De dramaturgie lijkt te worden bepaald door de muziek. Veel samenhang of een mooie boog valt er niet te ontdekken. Vooral de scènes waarin de acteurs twee vrienden/vriendinnen spelen die met elkaar oefenen, hoe het zou gaan, dat zoenen voor de allereerste keer, zijn geestig en ontroerend. Wanneer weet je nou of de ander echt wil? Hoe dichtbij moet je staan? Net als de eeuwige twijfel en onzekerheid over het eigen lichaam, die in de puberteit het hardst toeslaan, zoals Diewertje Dir in een aangrijpende monoloog voelbaar maakt. Scott Beekhuizen, naast acteur ook frontzanger van Prins S. en De Geit, zingt er een mooi lied over: ‘Kon je me maar zien als niemand naar me kijkt.’

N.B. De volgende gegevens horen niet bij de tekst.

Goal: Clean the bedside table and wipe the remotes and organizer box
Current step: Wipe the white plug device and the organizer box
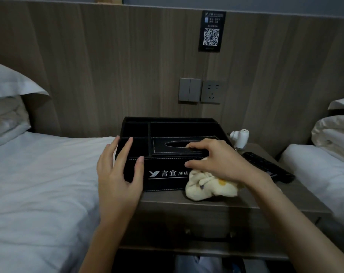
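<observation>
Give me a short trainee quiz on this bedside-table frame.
1. True or false: the remote lies inside the box.
2. Fill in: the left hand's fingers on the box are ____ (straight/curled).
3. The cloth sits under: A the left hand, B the right hand, C the remote.
Key: 1 false, it lies on the table beside the box; 2 straight; 3 B.

Bedside table (285, 194): wood-grain top, set betw. two beds, back edge against the wall panel. Black organizer box (167, 164) sits left-centre, upright, white logo facing front. Pale yellow cloth (210, 186) bunched on the top, touching box front at its rt end. Black remote (265, 166) lies flat, rt of box, angled. Small white device (240, 137) at rear rt, type unclear.
</observation>
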Available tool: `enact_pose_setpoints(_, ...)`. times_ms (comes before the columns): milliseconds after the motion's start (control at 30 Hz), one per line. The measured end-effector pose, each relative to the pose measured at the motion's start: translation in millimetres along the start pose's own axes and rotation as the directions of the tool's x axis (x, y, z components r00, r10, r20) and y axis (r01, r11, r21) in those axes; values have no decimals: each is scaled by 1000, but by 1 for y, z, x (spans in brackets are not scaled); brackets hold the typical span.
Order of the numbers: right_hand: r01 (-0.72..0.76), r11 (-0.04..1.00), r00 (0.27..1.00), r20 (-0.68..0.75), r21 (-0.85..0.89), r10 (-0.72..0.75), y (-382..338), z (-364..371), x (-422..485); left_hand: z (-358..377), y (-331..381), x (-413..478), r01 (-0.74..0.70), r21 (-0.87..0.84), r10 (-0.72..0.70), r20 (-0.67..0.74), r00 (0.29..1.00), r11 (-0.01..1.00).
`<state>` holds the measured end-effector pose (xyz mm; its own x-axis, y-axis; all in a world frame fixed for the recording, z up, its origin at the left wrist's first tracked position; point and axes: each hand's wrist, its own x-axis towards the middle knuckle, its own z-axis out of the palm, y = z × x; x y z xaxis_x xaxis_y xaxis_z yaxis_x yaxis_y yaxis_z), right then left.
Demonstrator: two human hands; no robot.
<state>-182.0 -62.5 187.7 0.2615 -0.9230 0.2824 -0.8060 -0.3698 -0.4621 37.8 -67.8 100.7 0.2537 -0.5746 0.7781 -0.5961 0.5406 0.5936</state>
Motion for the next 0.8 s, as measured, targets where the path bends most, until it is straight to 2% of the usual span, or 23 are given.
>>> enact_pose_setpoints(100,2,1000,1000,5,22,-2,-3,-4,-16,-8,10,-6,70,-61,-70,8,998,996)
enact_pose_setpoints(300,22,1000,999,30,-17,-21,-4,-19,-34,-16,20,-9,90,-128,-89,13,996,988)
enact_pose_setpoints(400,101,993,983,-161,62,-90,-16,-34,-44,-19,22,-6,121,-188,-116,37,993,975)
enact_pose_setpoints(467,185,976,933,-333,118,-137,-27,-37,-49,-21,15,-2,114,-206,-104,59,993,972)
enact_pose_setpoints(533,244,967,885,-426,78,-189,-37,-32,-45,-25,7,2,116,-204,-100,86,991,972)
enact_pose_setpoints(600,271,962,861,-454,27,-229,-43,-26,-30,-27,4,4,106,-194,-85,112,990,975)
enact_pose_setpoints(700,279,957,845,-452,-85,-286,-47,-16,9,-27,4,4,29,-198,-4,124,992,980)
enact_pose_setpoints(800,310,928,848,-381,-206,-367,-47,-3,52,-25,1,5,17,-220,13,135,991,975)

Eigenlijk is dat thema het duidelijkst belicht in de voorstelling: de angst en onzekerheid om jezelf te laten zien, en ook het onvermogen om je werkelijk in de ander te verliezen. ‘Kon ik maar 24 uur jou zijn.’ Yamill Jones vertelt in een hilarische scène over het opsturen van een dickpic naar zijn liefje; Jelle Hoekstra leest het geestige dada-achtig gedicht ‘Naakt’ voor en houdt een gepassioneerd pleidooi voor schaamhaar. En er klinken uiteraard eindeloze synoniemen voor de geslachtsorganen en ‘de daad’.

De acteurs spelen, zingen en dansen met overgave, maar het blijft allemaal wel erg aan de lievige en veilige kant. En in een tijd waarin de genderkwestie het debat zo domineert, is het best gek dat het bijna uitsluitend gaat over heteroseks. Als de meisjes met elkaar oefenen om te zoenen, is het om te weten hoe het moet met een jongen straks. Dat is een gemiste kans om juist de vele jongeren die twijfelen aan hun gender dan wel seksuele identiteit een hart onder de riem te steken.